While I was in Shanghai this summer, almost all my friends' children were busy preparing for the upcoming graded piano exams. As a result, many of my friends postponed our gatherings. I could sense that these exams were very important to them.
It is estimated that some 30 million children in China are learning piano. I do not know the percentage of those who take piano exams. The national number must be big, though, as in Shanghai alone about 30,000 children took part in the graded assessments this summer.
It is fortunate that these children are able to get exposure to musical art at an early age, since for our generation and those before ours, only the most talented or the elite could afford such a privilege.
However, when parents put too much weight on exams or even make passing them the ultimate goal of their children's piano learning, they miss the opportunity to cultivate in their children the appreciation of music.
Learning piano for the purpose of passing exams can easily erode children's interest in piano or even music.
Our friend's 7-year-old daughter was forced to practice the three required pieces for two hours daily during the four months before the exam. She had loved it, we were told.
However, playing piano is the last thing that she likes to do now. As a result, her parents have to make her practice with coaxing or or coercion.
They confessed that the endless repetition in the preparation for the exams was painful and that even they themselves, at some points, hated the music. But our friend added since every child was taking these exams, he did not want his daughter to "lag behind."
When most parents are keen to ensure their children get exam certificates, piano teachers have become complicit in the frenzy and are no longer teachers of music. We attended a piano party in Shanghai at a piano teacher's place, where 10 of her students played the pieces required for their exams. Frankly, the children were playing notes rather than music. In other words, they were not taught to understand the pieces and play them with their own expressions, but were taught to pass the exams.
Despite their expensive piano lessons, many children do not have basic music etiquette. At the piano concerts that we attended in Shanghai, I was impressed by the number of piano prodigies in the audience. I was, however, not impressed by their manners. Many of them seemed to be unaware of how to show respect to the performers and fellow listeners.

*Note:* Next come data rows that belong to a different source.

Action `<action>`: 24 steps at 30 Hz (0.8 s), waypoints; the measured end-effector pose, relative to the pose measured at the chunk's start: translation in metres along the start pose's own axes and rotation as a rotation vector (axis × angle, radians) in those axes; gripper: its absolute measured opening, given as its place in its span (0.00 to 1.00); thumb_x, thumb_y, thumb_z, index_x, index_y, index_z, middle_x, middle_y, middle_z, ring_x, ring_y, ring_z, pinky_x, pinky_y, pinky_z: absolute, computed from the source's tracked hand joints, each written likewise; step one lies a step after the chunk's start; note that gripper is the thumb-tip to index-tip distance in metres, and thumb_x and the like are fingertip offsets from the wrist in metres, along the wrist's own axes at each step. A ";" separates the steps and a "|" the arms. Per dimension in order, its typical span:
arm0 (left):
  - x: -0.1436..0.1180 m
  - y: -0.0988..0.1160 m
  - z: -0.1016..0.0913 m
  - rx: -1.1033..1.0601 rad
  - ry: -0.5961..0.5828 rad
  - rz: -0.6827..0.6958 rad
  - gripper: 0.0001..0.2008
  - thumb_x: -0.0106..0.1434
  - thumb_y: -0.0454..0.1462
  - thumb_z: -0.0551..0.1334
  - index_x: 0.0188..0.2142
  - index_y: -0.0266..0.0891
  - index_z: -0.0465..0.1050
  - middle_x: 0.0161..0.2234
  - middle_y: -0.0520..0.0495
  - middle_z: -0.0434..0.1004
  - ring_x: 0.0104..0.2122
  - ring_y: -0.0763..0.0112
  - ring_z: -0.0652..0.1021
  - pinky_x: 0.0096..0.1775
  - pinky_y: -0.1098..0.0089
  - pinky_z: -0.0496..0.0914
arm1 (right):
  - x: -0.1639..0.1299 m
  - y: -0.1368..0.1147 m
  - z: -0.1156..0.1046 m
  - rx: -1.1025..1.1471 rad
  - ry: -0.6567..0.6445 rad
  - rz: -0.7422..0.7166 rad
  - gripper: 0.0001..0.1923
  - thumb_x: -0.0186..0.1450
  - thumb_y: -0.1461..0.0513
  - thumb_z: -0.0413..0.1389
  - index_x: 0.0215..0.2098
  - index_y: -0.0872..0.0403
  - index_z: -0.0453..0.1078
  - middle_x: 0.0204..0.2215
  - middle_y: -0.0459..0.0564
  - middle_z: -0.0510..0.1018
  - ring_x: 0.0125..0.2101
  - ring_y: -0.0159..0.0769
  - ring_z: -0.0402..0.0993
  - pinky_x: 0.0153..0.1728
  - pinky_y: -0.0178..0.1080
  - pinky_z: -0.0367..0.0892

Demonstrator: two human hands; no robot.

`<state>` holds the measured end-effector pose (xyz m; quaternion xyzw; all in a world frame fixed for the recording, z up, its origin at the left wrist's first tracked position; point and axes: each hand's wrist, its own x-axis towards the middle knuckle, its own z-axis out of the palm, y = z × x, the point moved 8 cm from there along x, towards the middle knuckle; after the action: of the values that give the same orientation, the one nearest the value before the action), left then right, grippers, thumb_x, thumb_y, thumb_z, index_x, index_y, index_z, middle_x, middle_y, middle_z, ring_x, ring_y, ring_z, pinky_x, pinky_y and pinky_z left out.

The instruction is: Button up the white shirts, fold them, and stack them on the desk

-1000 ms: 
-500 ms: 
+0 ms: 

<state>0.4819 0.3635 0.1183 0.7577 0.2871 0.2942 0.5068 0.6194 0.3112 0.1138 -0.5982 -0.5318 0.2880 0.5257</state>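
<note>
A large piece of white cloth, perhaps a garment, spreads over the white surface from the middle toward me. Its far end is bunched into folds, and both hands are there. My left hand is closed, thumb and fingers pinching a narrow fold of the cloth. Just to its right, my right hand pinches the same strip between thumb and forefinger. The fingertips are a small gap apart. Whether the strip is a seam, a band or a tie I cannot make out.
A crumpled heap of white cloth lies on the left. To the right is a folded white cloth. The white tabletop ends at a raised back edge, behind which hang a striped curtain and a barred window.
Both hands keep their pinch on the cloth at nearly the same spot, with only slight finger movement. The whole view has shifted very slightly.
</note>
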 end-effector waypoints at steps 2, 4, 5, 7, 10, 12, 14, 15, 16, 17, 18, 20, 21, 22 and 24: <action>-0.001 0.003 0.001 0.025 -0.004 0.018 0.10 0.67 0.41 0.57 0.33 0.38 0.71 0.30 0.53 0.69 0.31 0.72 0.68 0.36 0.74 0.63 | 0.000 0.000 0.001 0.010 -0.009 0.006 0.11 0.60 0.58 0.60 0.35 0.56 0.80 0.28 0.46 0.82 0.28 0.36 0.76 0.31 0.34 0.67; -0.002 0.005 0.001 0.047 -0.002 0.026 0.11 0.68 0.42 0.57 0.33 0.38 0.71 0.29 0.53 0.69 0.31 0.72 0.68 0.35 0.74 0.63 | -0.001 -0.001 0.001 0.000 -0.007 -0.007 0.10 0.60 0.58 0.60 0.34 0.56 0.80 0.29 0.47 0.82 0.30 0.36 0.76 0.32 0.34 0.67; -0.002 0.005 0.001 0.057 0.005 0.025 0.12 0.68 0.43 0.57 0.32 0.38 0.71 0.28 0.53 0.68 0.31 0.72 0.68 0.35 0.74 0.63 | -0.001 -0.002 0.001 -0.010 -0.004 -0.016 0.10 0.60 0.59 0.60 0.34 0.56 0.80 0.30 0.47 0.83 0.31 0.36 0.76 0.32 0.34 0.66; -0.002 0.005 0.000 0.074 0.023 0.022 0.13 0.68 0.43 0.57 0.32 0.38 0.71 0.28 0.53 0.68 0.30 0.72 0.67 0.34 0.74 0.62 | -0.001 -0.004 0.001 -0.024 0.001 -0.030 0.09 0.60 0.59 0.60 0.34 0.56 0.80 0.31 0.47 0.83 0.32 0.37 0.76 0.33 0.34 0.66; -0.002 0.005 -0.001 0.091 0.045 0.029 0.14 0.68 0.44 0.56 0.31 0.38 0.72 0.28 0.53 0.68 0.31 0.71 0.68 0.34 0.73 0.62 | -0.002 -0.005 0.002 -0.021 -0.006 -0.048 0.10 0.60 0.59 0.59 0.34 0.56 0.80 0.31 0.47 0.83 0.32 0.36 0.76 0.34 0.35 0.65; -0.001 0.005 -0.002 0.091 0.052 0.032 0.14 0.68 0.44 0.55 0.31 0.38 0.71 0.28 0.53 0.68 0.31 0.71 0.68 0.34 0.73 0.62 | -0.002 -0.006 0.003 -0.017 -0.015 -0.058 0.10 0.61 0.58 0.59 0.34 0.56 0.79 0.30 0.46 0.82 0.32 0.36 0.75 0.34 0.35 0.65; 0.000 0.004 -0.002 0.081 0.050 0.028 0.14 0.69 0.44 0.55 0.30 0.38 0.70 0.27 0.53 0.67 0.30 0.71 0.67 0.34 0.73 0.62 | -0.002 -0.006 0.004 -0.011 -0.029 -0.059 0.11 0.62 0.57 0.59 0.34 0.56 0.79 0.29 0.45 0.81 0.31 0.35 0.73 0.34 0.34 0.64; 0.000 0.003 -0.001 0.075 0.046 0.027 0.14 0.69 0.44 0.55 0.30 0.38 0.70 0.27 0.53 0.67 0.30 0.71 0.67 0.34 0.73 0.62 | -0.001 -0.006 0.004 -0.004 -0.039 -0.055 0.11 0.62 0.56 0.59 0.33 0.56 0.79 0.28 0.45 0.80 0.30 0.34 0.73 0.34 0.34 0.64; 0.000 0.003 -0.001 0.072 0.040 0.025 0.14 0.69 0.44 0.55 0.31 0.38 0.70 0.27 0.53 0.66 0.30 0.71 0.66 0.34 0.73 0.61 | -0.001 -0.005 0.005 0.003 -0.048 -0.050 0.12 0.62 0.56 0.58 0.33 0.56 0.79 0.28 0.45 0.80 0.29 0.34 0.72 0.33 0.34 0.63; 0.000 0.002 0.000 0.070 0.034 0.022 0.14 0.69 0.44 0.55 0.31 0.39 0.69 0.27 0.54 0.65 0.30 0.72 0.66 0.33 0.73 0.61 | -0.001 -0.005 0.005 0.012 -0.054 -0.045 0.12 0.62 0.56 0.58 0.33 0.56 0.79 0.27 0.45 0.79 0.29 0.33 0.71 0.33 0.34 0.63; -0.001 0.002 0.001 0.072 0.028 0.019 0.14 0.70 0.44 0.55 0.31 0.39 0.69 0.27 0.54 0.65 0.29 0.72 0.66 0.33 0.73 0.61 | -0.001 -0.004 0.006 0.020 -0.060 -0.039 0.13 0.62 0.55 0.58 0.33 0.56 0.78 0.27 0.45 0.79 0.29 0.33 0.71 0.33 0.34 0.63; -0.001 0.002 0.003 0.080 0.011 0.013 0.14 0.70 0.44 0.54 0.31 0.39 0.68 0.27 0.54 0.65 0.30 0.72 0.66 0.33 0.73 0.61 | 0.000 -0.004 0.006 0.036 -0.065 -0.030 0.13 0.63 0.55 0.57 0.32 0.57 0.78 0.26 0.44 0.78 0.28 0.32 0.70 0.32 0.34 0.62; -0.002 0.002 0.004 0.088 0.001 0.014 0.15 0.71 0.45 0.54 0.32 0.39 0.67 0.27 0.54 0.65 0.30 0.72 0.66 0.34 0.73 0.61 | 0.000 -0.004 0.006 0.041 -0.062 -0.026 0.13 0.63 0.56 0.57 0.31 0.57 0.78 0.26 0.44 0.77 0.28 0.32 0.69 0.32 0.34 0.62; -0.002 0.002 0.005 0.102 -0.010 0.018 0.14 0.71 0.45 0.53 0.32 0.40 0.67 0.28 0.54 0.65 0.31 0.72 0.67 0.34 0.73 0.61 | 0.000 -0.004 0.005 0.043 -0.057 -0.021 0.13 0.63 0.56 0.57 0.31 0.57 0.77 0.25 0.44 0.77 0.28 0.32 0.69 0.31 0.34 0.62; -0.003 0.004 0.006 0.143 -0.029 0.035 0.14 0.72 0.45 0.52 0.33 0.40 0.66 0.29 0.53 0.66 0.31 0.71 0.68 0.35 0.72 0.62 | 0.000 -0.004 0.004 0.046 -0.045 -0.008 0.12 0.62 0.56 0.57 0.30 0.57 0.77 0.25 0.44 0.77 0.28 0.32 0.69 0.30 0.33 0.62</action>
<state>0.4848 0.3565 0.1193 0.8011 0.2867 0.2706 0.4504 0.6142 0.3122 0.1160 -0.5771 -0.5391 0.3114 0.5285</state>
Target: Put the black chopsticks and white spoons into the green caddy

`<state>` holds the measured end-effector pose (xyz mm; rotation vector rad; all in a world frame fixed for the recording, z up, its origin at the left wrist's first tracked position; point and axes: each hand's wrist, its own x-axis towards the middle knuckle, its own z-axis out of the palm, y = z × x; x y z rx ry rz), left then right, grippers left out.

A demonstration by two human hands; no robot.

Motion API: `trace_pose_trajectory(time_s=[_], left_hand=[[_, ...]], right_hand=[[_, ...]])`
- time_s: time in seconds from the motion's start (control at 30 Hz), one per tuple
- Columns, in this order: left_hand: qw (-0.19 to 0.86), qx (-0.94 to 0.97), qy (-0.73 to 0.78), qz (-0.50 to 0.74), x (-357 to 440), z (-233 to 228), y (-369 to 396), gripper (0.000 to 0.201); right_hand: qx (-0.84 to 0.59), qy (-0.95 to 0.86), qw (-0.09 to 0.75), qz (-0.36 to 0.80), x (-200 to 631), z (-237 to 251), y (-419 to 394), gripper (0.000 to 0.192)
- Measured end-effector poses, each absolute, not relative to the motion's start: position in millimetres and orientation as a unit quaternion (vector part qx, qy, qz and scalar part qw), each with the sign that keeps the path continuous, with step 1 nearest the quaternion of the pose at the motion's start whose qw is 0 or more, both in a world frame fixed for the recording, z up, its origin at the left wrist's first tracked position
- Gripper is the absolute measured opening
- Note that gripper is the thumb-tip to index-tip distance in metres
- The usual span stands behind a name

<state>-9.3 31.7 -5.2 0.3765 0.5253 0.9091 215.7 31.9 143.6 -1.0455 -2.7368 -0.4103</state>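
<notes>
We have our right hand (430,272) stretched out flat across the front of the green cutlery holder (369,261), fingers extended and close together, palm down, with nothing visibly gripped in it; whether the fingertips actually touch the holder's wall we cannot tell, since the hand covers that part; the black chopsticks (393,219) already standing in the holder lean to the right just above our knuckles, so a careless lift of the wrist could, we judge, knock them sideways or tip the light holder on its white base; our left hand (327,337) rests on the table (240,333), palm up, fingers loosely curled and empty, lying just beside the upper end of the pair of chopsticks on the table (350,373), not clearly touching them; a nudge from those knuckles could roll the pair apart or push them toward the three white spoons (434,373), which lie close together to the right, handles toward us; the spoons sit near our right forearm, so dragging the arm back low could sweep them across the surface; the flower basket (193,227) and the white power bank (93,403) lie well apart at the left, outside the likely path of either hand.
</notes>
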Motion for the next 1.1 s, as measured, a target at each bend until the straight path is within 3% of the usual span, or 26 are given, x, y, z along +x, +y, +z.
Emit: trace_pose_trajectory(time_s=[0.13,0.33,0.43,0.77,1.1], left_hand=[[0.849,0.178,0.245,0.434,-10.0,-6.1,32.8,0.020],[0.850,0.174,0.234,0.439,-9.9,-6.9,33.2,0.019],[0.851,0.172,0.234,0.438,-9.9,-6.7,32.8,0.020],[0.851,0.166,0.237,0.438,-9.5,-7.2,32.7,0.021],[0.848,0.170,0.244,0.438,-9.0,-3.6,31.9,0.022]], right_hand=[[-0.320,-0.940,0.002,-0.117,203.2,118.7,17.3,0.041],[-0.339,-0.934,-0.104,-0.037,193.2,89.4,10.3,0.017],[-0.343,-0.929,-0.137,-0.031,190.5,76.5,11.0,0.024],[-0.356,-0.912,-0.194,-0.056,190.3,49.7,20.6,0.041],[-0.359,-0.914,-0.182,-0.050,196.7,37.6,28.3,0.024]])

I feel strongly about all this because my 7-year-old son is also learning piano. He has just been admitted to the Precollege of Manhattan School of Music.
As parents, we want to create the best opportunity for him to develop his talent and pursue his interest. Yes, he needs our encouragement to practice, but when we hear him play with confidence and his own expression and see how much he enjoys theory and ear training, we know we are doing something right.
I only hope that parents would not attach too much importance to piano exams, rather, they attach importance to their children's experience of learning.
The author is a freelancer based in New York.